Georgia: the comeback

After attempting PPPs under a 2003 law that didn’t result in any closed deals, Georgia’s up and running again with a new PPP law and a new team. This time, success will hinge on a fourth ‘P’: ‘personality’.

Strike up a conversation with Vance Smith, Commissioner of the Georgia Department of Transportation, and sooner or later the word “personality” will crop up. As it did while he was reflecting on what matters in successful PPP delivery: “To me, Vance Smith, it’s personalities,” he told a roomful of delegates at Infrastructure Investor: Southeast.

That may seem a rather vague assertion to an audience of numbers-and-details-focused investors. But people interested in helping Georgia build out its infrastructure would do well not to skip over the issue of personality in Georgia’s growing PPP programme.

“You know, each state has its own personality,” Smith said. “What we’re trying to do is bring [PPPs] home and take bits and pieces that fit in with Georgia.”

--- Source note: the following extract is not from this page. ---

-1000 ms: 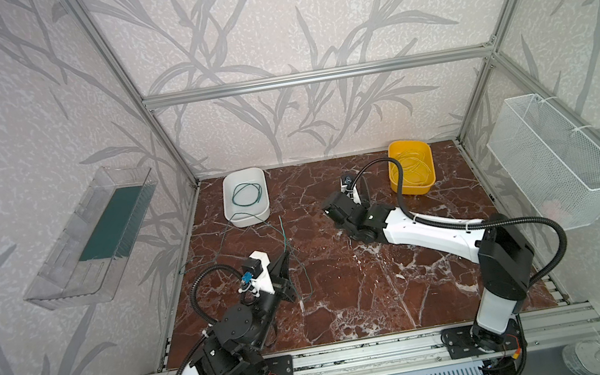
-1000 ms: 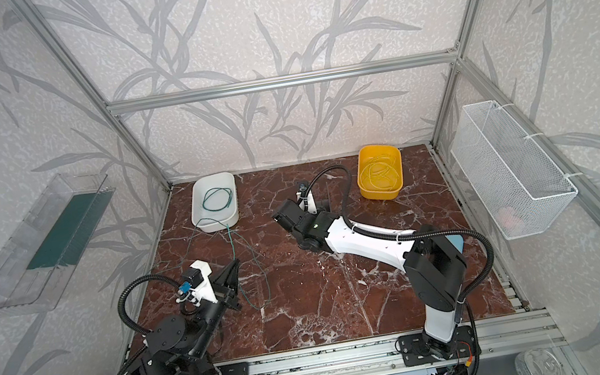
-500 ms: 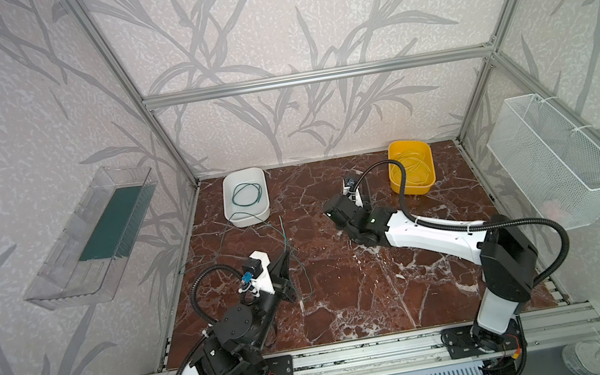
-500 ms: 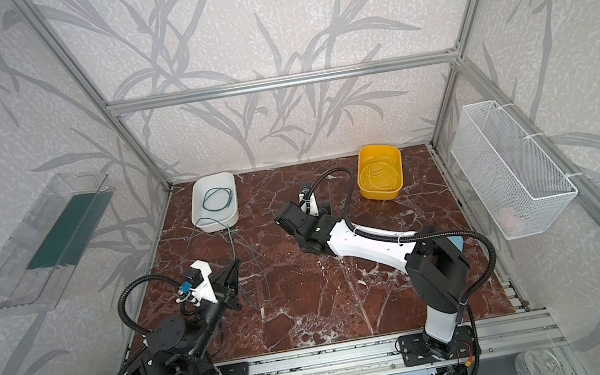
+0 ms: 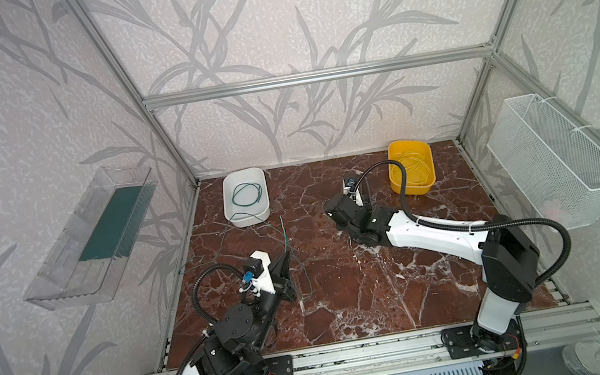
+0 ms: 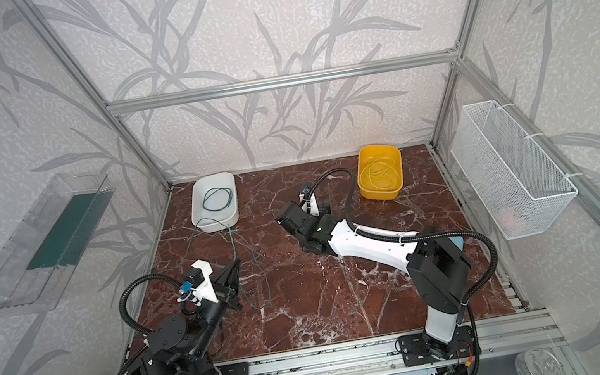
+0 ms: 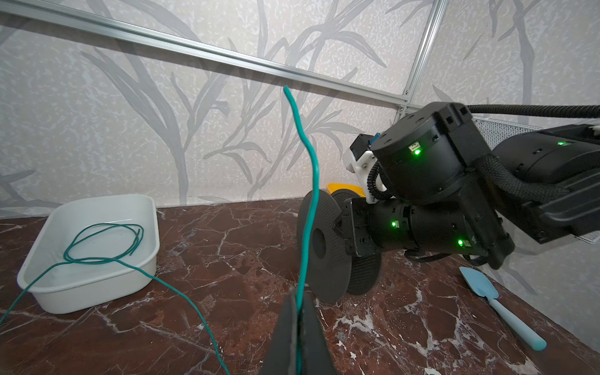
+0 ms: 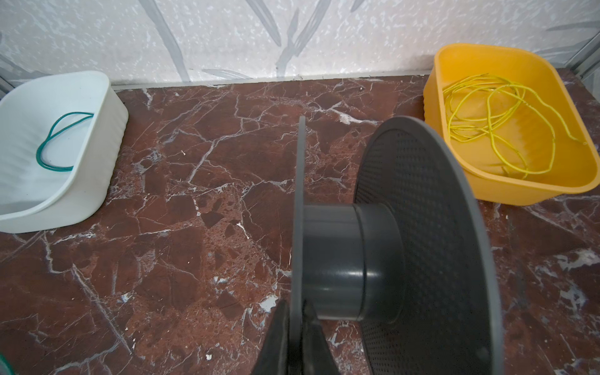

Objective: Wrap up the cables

In the past, that has not always been easy for Georgia. In 2003, the sunny southern state passed enabling legislation for PPPs that allowed only for unsolicited investment proposals, eventually amended to also include solicited proposals. But in the end the law resulted only in unsolicited proposals, including two precursors for what is today the ‘West by Northwest’ project, the state’s first PPP under a new 2009 law that cancelled its 2003 precursor – and with it all the work and effort that went into those unsolicited proposals.

Mistake

Smith, a 17-year veteran of the Georgia House of Representatives, openly acknowledged at the forum that the 2003 law – which he personally voted for – was a mistake. “It must have been because we changed the way we’re doing business,” he said during his speech.

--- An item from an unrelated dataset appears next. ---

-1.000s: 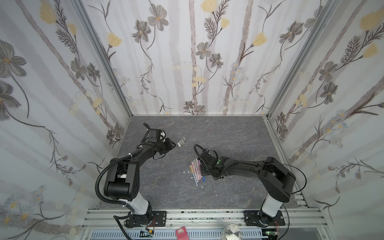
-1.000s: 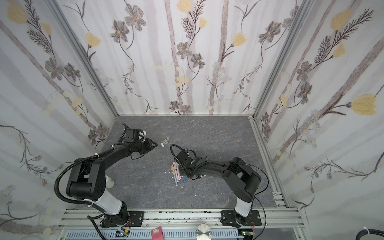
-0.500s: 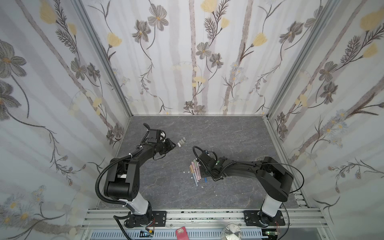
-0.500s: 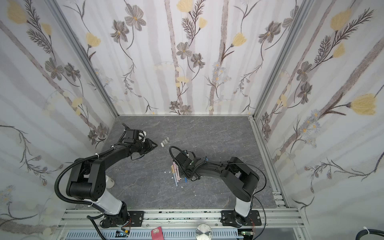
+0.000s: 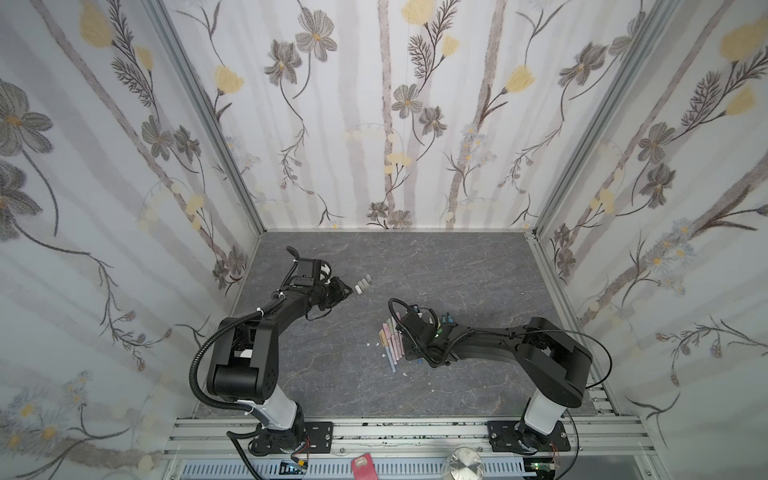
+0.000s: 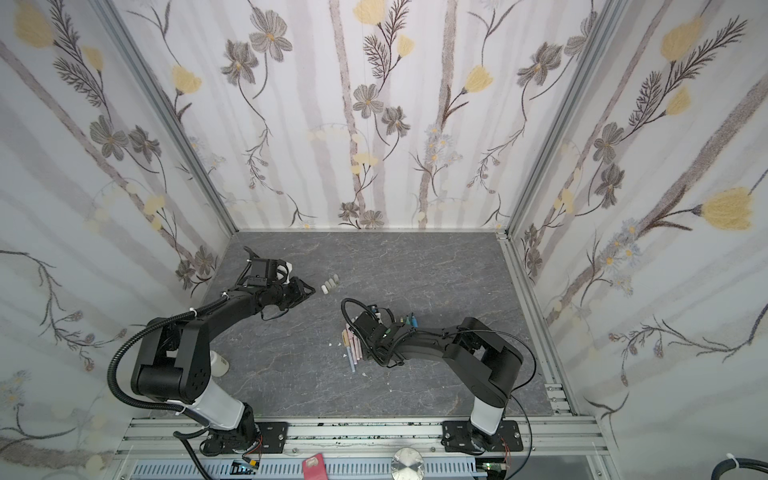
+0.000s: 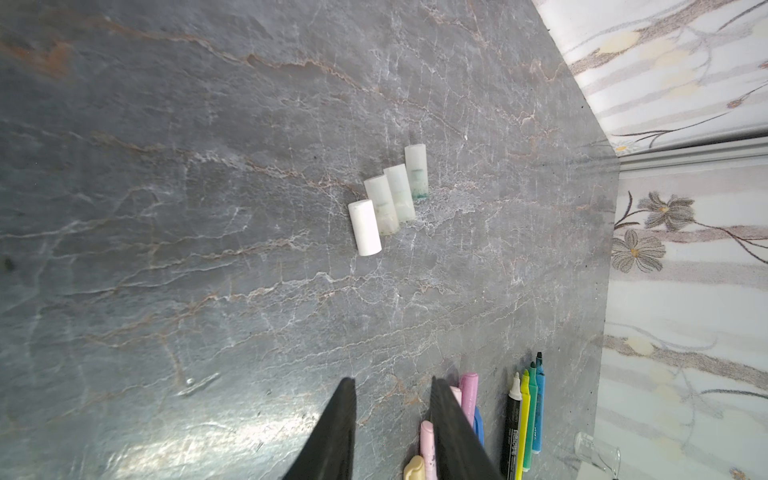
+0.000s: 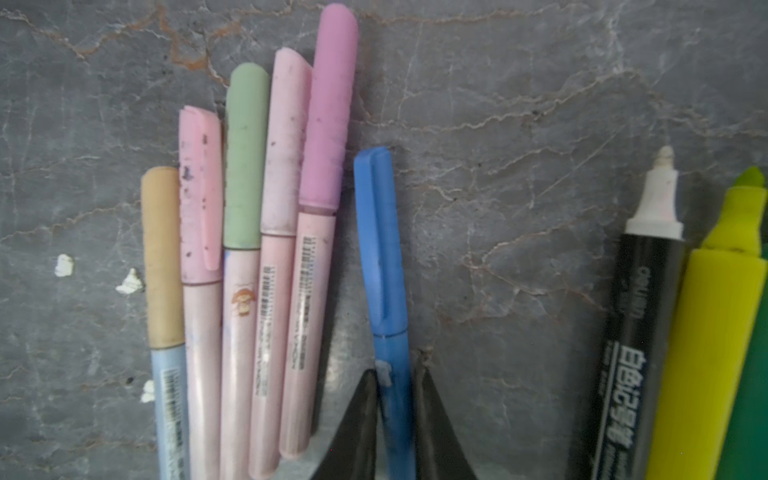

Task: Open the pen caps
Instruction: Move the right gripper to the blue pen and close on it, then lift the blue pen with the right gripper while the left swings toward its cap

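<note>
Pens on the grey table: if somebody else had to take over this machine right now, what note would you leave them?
Left gripper: open, empty, hovering short of the four loose caps, which lie side by side.
Right gripper: closed on the blue pen, gripping its barrel just below the cap.
Done: four markers lie together, uncapped.
Left: the blue pen and the five pastel pens beside it, all capped.
</note>
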`<state>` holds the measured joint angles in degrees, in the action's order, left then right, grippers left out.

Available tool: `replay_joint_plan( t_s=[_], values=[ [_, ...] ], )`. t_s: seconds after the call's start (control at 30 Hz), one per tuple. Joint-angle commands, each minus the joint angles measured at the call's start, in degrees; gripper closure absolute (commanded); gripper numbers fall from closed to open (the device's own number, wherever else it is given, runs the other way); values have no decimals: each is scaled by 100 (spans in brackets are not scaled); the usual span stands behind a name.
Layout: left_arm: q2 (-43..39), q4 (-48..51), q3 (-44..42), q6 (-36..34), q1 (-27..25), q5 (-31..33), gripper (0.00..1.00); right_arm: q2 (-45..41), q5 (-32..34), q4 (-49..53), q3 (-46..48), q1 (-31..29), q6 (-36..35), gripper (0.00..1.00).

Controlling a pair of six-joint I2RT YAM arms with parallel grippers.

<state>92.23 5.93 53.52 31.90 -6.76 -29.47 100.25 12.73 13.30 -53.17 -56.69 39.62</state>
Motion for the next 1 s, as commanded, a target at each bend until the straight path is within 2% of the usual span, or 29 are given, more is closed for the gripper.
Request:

But looking ahead, the smiling Georgian is nothing if not positive. If the Georgia Department of Transportation hits another “pothole”, he said, “we’ll fill it up with asphalt, we’ll move on”.

One source of Smith’s optimism is the team he’s assembled to go forward with PPPs, including the department’s new head of PPPs, Sandra Burgess. Burgess, a department veteran who replaced former head Earl Mahfuz when he retired in May, was formerly the general counsel to the department and has been close to Georgia’s PPP efforts from the start.

But the feedback he has received from the private sector also leads him to be optimistic. “It sounds like we’re headed in the right direction,” he said.

So perhaps it will be second time lucky for PPPs in Georgia. The first test is coming up soon: the state has already qualified three teams of bidders for the West by Northwest, a major corridor improvement in the metropolitan Atlanta area that will add about 40 miles of tolled lanes to several highways in the city’s west and northwest suburbs. The goal is to get a formal request for proposals for the project out this fall, Smith said.

“And it’s got to be right . . . I don’t want to put out anything wrong or that’s not complete,” he insists, highlighting another element of what makes Smith tick. He wants to get the first PPP right so that the state can build up credibility and momentum in the PPP market. In other words: he doesn’t want to repeat history. 

But if West by Northwest turns out to be a success – and, at an estimated cost of $2.3 billion, the project would be a blockbuster – it could turn Georgia into a PPP powerhouse. The state has already identified more than two dozen other prospective candidates for PPPs, including a “small PPP” for a long-term lease and management contract for 17 rest stops and 9 welcome centres along five of the state’s Federal highways. A request for information about the rest stops PPP went out in March and received seven responses, according to a Georgia Department of Transportation spokesperson.

The Carlyle Group, a Washington DC-based alternative investment firm, signed a contract last year with the Connecticut Department of Transportation to manage and improve 23 of the state’s highway rest stops. Would Smith be interested in a similar deal in Georgia?

“Yeah,” he said somewhat hesitantly, “but we want to create [it] for the Georgians.”

Or, to put it another way: he wants to fit the deal to Georgia’s personality.